* **WHAT YOU WILL DO**
The response must be made up of the lines in the entries below that contain "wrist".

* **SUPPLIED DATA**
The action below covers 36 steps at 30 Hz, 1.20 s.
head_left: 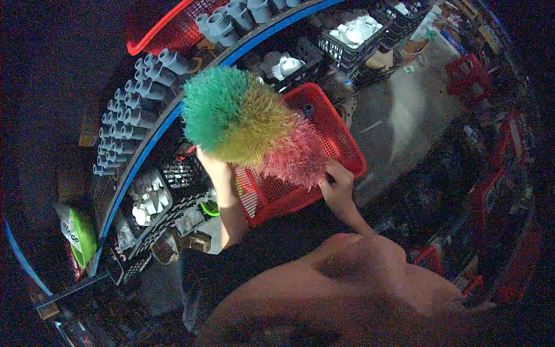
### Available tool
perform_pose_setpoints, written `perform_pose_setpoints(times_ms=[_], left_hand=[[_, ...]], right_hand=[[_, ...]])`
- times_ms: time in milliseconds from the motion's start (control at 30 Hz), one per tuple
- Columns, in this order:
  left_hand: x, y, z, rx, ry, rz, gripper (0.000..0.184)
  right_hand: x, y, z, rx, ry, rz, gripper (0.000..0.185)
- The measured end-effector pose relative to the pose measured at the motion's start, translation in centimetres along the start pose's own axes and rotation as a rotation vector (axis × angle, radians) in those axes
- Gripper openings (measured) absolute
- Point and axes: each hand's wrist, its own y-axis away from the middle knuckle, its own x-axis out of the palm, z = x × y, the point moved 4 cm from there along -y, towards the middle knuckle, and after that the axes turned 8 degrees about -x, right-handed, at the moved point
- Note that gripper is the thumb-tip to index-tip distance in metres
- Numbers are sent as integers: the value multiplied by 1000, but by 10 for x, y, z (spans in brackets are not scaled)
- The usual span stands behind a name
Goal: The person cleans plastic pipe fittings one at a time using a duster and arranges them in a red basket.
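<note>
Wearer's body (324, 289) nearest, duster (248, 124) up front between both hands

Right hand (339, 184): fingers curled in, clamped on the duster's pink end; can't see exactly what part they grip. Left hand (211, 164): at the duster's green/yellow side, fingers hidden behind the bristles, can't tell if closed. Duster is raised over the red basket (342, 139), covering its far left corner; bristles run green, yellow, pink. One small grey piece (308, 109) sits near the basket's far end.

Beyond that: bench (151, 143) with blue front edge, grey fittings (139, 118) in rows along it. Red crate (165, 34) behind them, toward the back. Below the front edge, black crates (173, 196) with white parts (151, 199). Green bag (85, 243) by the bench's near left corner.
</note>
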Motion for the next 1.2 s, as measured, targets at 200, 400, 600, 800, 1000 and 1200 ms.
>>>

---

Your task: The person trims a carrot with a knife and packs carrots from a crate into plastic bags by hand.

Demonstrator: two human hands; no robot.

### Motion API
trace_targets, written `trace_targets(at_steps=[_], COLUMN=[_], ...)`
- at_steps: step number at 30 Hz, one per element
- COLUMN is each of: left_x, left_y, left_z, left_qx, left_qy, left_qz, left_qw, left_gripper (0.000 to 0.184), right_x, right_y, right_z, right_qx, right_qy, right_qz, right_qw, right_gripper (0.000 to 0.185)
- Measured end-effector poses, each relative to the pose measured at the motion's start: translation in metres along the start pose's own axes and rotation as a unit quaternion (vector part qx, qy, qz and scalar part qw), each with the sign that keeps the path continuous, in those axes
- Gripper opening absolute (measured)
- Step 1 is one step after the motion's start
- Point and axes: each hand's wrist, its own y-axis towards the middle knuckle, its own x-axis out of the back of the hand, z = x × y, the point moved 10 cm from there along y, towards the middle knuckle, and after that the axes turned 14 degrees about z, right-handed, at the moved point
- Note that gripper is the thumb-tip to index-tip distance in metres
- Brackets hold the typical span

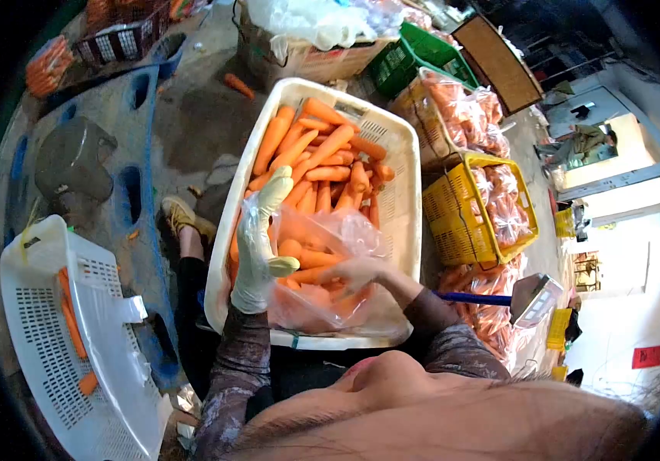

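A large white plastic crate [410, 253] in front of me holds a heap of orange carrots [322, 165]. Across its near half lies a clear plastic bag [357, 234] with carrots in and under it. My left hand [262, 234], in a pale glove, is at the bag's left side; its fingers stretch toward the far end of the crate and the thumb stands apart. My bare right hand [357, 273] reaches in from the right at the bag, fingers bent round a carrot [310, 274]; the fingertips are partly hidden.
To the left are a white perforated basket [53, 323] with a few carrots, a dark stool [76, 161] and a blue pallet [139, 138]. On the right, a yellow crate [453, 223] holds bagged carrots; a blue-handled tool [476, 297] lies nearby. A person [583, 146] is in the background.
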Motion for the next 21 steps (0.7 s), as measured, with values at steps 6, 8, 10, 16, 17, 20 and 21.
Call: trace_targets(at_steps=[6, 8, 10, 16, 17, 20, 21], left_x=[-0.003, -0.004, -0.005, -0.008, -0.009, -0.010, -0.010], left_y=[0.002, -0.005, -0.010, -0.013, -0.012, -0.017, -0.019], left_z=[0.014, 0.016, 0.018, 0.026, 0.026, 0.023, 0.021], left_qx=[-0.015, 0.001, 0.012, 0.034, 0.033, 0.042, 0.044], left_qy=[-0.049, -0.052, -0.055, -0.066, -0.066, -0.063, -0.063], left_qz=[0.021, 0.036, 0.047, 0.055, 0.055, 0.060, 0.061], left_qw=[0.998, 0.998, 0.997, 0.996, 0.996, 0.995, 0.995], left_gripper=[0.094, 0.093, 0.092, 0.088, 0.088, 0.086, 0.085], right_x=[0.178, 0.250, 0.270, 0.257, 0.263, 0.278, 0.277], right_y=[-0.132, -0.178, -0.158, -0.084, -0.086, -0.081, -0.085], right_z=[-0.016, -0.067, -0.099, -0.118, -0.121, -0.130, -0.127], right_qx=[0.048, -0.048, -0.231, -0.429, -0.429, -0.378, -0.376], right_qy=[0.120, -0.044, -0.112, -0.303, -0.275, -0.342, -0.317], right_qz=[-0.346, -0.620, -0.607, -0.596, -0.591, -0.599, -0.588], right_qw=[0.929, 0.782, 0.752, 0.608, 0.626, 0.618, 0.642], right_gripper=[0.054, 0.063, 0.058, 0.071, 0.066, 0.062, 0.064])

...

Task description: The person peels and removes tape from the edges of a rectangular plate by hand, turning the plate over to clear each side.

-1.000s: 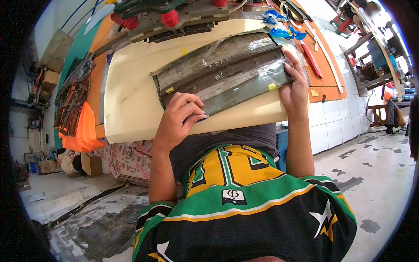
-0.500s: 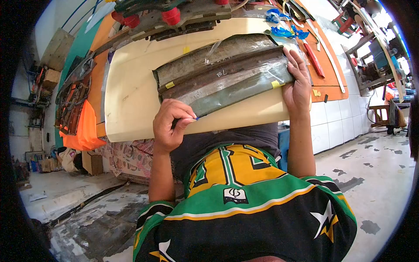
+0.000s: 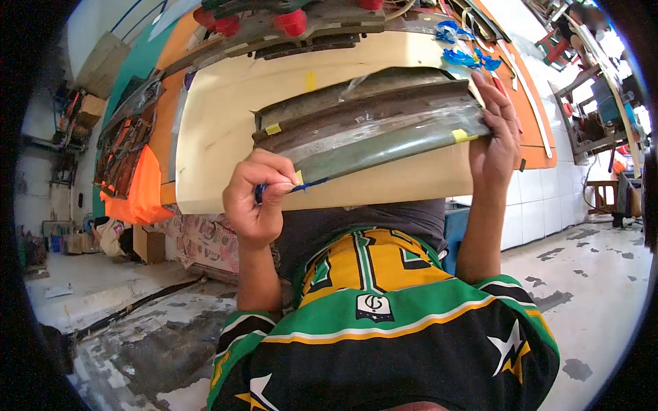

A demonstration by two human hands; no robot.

* **RESPONSE TO THE TASK**
- Point and axes: each hand's wrist, its own y-axis away from the middle knuckle, its own x-axis out of the palm, z = x × y, the point moved 4 cm from there along -y, towards the middle knuckle, and after that the axes turned 8 degrees about -x, right-handed, at the moved point
- Point and axes: each hand's wrist, its own y-axis towards the middle knuckle, its own x-axis out of the back of the hand, z = x × y, the point moved 10 cm from there along y, towards the middle knuckle, and after that the axes turned 14 degrees about z, right-handed, at the moved point

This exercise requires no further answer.